An example of van Ehrenberg's work in this genre is the Interior of an art collector's cabinet with many visitors (Musée Girodet, Montargis). This is a collaboration with Gaspar de Witte and Hieronymus Janssens. The composition depicts an imaginary art gallery with many visitors who are appreciating and discussing some of the artworks in the gallery. This gallery painting represents a later development in the genre initiated by David Teniers the Younger, which excludes non-art objects from the gallery. The figures in the gallery painting are portrayed as forming part of an elite who possess privileged knowledge of art. The genre of gallery paintings had by that time become a medium to accentuate the notion that the powers of discernment associated with connoisseurship are socially superior to or more desirable than other forms of knowing.

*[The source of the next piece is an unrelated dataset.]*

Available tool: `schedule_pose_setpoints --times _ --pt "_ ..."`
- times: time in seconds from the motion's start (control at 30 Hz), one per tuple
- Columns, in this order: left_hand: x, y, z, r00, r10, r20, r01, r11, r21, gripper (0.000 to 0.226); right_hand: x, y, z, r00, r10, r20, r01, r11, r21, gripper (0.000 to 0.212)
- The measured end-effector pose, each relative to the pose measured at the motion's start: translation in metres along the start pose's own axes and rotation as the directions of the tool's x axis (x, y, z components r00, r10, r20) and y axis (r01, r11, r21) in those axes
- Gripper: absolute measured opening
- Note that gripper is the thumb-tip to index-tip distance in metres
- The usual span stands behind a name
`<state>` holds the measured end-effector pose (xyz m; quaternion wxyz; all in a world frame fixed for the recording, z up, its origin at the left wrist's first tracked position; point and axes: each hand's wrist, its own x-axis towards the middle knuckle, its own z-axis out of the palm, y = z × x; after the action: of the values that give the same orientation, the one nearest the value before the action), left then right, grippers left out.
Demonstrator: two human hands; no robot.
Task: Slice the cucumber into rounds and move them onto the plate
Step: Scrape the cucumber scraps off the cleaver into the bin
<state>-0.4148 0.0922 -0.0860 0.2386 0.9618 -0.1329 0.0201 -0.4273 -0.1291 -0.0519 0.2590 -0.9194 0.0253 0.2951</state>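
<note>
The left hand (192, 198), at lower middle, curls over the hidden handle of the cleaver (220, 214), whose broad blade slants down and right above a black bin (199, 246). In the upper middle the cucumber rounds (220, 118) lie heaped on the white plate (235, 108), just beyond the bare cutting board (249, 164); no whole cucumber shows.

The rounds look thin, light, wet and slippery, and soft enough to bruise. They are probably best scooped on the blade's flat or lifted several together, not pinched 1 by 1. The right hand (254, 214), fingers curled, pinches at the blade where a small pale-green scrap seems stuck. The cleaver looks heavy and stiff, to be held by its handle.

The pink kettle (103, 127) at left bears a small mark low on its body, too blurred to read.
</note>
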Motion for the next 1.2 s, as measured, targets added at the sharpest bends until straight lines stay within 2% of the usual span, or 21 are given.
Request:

Ulysses at the Palace of Circe, collaboration with Carl Borromäus Andreas Ruthart

The Interior of an Imaginary Picture Gallery (Alte Pinakothek, Munich) dated to 1666 falls into the category of allegorical picture galleries, which can be considered a sub-category of the imaginary art gallery type. This composition depicts a large imaginary gallery in which are present a number of persons admiring and scrutinizing artworks and, on the right hand side, figures representing gods and allegorical figures. The painting is a collaboration with each of the individual painters whose work is depicted in the painting and have signed their own work: Theodoor Boeyermans (Daughters of Cecrops and Erychtonius), Pieter Boel (Animal Piece), Jan Cossiers (Diana and Actaeon), Cornelis de Heem (Fruit Still Life), Robert van den Hoecke (Winter Landscape), Philips Augustijn Immenraet (Italianate Landscape), Jacob Jordaens (Gyges and Kandaules and Allegory of Painting), Pieter Thijs (Adoration of the Shepherds), Lucas van Uden (Landscape) and the monogrammists missed PB (Fish Still Life) and PVI or PVH (Satyr and Nymph). Van Ehrenberg painted the architecture as well as the ceiling (which is made up of copies of Rubens' works for the Carolus Borromeuskerk in Antwerp) (later destroyed in a fire). The figures are probably by Charles Emmanuel Biset. Other such collaborations between multiple Antwerp painters on picture gallery paintings are recorded. Another example is Jacob de Formentrou's Cabinet of pictures (also known as Art lovers in a painting cabinet), part of the collection of the Royal Collection. Such paintings can be read as a reference to connoisseurship, and in particular the connoisseur's activity of evaluating the authorship of paintings based on stylistic characteristics. It can also be regarded as a carefully crafted advertisement of the present talent and past legacy of the Antwerp school of painting.